Action item: From the entries below, copy every line that has the word "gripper".

*** Block opens ***

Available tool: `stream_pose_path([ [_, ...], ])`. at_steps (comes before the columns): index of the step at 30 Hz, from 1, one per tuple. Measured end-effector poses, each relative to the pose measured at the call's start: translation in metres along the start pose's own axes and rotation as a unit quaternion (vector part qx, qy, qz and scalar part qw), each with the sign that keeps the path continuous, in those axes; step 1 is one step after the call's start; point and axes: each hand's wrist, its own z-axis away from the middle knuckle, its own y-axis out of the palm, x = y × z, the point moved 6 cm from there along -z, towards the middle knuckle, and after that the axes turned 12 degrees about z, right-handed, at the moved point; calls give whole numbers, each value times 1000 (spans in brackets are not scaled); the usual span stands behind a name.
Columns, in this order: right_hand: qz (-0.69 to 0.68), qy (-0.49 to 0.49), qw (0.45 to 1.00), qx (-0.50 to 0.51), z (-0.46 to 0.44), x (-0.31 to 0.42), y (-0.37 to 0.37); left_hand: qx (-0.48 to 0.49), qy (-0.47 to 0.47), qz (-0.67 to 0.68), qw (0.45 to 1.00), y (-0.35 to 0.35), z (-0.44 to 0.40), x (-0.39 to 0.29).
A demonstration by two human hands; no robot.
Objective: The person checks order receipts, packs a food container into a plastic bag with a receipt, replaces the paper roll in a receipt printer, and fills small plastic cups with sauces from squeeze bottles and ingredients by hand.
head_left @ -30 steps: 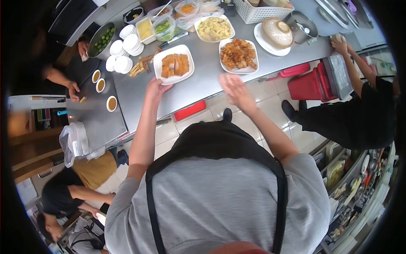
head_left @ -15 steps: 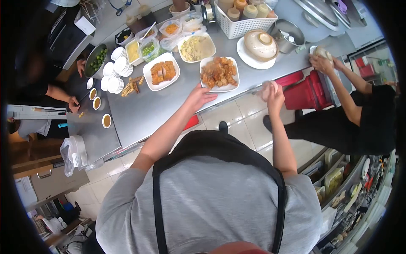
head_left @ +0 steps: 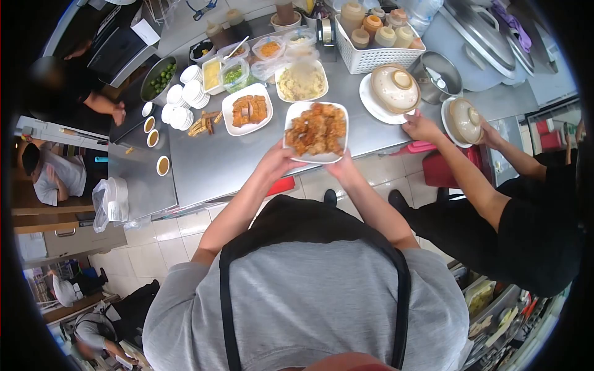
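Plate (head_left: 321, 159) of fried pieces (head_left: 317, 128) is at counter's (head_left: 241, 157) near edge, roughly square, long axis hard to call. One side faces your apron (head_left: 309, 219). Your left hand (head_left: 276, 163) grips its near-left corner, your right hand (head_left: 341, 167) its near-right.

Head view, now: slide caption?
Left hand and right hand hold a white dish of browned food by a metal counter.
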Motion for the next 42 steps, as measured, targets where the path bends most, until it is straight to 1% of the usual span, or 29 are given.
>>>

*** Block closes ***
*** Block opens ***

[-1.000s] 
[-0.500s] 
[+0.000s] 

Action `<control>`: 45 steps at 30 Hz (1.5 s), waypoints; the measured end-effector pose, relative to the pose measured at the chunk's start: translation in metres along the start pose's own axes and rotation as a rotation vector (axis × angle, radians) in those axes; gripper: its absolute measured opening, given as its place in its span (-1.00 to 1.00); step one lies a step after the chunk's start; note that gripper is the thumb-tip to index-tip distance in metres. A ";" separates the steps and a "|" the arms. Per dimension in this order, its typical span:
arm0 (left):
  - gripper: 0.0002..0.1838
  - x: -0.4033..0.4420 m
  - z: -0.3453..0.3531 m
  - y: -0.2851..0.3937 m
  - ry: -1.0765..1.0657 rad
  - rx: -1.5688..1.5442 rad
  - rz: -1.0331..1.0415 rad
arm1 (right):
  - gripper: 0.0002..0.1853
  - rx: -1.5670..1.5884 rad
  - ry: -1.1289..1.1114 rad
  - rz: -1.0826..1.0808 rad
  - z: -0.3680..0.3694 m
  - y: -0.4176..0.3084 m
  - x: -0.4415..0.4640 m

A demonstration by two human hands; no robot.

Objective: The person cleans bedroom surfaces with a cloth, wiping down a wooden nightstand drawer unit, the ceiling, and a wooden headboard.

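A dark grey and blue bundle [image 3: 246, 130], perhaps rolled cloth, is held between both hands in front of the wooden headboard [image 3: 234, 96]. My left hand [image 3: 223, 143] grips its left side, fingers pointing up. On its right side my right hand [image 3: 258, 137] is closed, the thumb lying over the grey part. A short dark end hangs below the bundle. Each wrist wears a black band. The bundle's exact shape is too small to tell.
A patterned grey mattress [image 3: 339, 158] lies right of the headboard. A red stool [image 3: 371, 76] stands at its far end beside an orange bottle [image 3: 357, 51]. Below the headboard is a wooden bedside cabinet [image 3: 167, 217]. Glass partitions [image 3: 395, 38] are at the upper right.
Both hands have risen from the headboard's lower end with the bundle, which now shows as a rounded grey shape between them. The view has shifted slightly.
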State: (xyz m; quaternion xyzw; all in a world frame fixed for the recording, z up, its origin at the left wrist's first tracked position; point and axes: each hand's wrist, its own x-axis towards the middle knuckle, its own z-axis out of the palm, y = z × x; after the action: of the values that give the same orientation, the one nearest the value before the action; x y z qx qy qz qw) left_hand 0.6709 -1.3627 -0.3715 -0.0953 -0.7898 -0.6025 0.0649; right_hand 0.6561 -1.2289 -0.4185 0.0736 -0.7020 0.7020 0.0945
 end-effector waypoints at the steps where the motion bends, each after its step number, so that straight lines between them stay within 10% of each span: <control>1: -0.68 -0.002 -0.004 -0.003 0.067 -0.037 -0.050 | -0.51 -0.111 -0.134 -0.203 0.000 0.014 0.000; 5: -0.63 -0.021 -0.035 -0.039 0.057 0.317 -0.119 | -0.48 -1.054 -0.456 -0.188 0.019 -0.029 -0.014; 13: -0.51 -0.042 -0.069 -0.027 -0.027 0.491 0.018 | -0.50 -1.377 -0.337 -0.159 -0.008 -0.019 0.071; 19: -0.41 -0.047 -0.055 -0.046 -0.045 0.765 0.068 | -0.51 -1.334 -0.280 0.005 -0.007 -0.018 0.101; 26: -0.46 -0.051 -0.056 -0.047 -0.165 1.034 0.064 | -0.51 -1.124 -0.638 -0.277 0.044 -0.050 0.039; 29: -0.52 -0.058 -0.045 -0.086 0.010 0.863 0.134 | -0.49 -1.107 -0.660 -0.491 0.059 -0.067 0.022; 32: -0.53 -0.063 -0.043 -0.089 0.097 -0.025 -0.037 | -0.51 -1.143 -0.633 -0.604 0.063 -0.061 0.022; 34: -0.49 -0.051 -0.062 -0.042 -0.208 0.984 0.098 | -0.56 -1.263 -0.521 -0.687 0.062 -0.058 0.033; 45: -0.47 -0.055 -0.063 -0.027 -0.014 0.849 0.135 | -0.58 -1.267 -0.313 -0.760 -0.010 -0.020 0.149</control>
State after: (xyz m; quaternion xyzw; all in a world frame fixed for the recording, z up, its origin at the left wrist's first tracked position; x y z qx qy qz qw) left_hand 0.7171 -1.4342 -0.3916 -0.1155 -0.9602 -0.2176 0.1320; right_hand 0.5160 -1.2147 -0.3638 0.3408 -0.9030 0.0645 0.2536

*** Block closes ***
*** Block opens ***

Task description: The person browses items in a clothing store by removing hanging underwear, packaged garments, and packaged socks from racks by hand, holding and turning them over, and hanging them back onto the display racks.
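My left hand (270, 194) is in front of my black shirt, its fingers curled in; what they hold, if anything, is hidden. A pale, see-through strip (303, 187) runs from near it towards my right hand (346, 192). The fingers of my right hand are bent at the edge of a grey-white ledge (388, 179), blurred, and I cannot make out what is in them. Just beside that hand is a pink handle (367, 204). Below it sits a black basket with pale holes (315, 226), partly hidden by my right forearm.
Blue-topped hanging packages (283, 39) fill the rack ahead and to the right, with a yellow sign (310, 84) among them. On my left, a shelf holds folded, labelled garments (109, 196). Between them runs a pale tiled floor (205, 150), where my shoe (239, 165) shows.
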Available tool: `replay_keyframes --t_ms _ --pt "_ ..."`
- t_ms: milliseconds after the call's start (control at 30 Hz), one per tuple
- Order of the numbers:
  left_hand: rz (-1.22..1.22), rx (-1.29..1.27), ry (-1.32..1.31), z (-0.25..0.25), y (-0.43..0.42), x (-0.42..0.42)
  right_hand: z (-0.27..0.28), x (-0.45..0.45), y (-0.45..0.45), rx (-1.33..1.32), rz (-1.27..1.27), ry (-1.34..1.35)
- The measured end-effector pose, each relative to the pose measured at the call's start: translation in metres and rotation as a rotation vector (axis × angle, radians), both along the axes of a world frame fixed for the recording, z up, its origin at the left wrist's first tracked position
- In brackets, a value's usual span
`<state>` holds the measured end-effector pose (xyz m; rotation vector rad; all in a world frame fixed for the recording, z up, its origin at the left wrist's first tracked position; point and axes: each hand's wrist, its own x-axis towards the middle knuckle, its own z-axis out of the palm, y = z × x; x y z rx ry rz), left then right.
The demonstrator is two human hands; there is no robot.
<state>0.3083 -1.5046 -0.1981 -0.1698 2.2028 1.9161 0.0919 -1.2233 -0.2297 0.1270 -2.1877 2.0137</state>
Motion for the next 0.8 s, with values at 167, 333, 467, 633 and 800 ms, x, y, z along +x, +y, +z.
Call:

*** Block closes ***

Solved problem:
Action `<control>`: 45 steps at 30 Hz (1.5 s), waypoints; the measured end-effector pose, relative to the pose measured at the chunk's start: translation in metres along the start pose's own axes and rotation as a rotation vector (axis × angle, radians) in those axes; gripper: its absolute measured opening, given as its place in its span (-1.00 to 1.00); step one lies a step after the chunk's start; note that gripper is the thumb-tip to index-tip distance in metres. A ";" separates the steps and a "|" the arms. Per dimension in this order, its typical span:
  - gripper: 0.0002..0.1838
  - gripper: 0.0002..0.1853

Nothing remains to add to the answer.